:: Data for review ::
========

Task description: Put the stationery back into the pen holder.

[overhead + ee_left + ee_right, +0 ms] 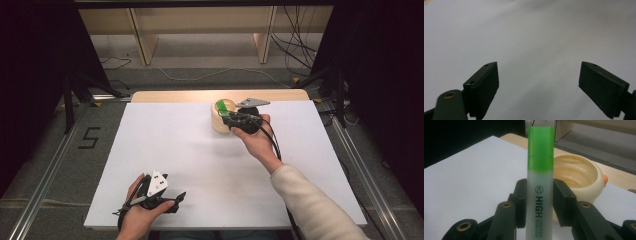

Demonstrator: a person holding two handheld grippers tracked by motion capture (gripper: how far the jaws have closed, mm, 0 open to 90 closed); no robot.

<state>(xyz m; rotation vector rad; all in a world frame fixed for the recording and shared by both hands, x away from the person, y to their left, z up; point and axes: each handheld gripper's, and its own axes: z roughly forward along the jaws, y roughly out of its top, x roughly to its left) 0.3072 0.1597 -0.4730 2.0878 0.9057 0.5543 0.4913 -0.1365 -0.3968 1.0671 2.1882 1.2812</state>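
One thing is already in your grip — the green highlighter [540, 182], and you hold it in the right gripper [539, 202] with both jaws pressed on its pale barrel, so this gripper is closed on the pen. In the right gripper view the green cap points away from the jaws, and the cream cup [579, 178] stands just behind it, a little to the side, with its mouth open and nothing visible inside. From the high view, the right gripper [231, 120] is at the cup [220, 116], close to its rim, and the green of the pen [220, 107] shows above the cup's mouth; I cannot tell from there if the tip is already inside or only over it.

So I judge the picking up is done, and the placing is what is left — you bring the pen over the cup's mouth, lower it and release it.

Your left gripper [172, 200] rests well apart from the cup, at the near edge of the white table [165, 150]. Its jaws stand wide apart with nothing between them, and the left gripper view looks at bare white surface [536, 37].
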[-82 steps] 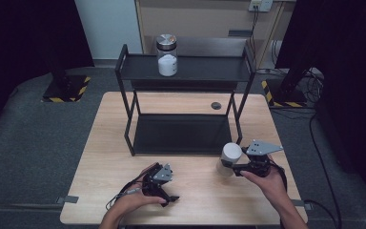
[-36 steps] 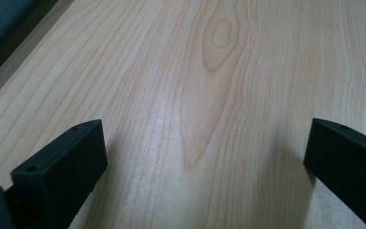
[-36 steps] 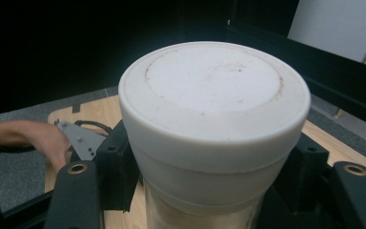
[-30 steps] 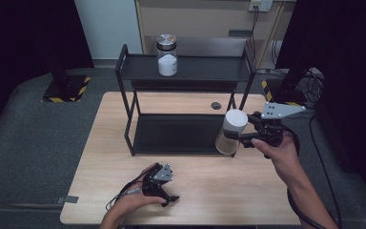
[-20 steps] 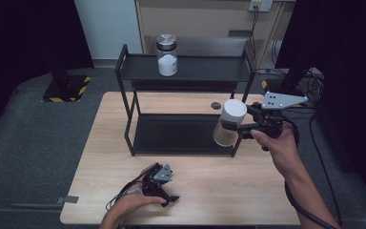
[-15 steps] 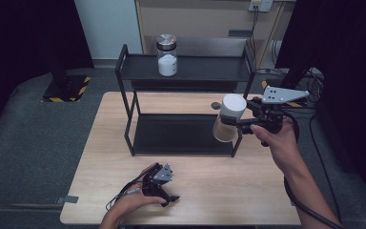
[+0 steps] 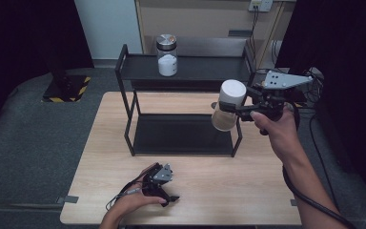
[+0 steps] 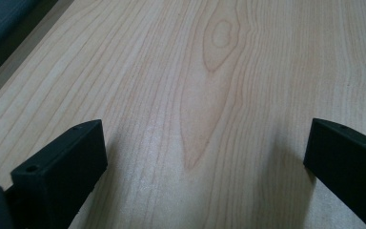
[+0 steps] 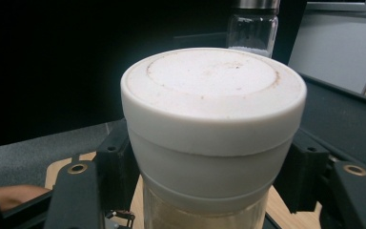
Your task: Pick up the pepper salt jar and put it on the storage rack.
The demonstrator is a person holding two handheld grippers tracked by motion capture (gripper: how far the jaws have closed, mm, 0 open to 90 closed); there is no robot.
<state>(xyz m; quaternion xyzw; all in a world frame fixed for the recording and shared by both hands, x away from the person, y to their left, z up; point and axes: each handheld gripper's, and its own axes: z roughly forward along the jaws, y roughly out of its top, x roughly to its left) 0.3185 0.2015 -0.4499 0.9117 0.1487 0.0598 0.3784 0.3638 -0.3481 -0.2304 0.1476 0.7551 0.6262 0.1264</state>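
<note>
The right gripper (image 7: 233,111), clamped on a white-lidded clear jar of tan powder (image 7: 228,105), has risen from the wooden table's (image 7: 100,157) front right area and travelled toward its far edge, now holding the jar aloft at the right end of the black metal two-tier shelf (image 7: 186,71), level with its upper tier.

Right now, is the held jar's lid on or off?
On. The white lid sits flush on the jar that the right gripper grips by its neck, the rim closed all round.
</note>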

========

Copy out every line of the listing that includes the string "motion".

Demonstrator: a person holding two handheld grippers tracked by motion capture (gripper: how far the jaws have closed, mm, 0 open to 90 closed); no robot.
The demonstrator is a person holding two handheld grippers tracked by motion capture (gripper: how far the jaws have closed, mm, 0 open to 90 closed); there is no robot.

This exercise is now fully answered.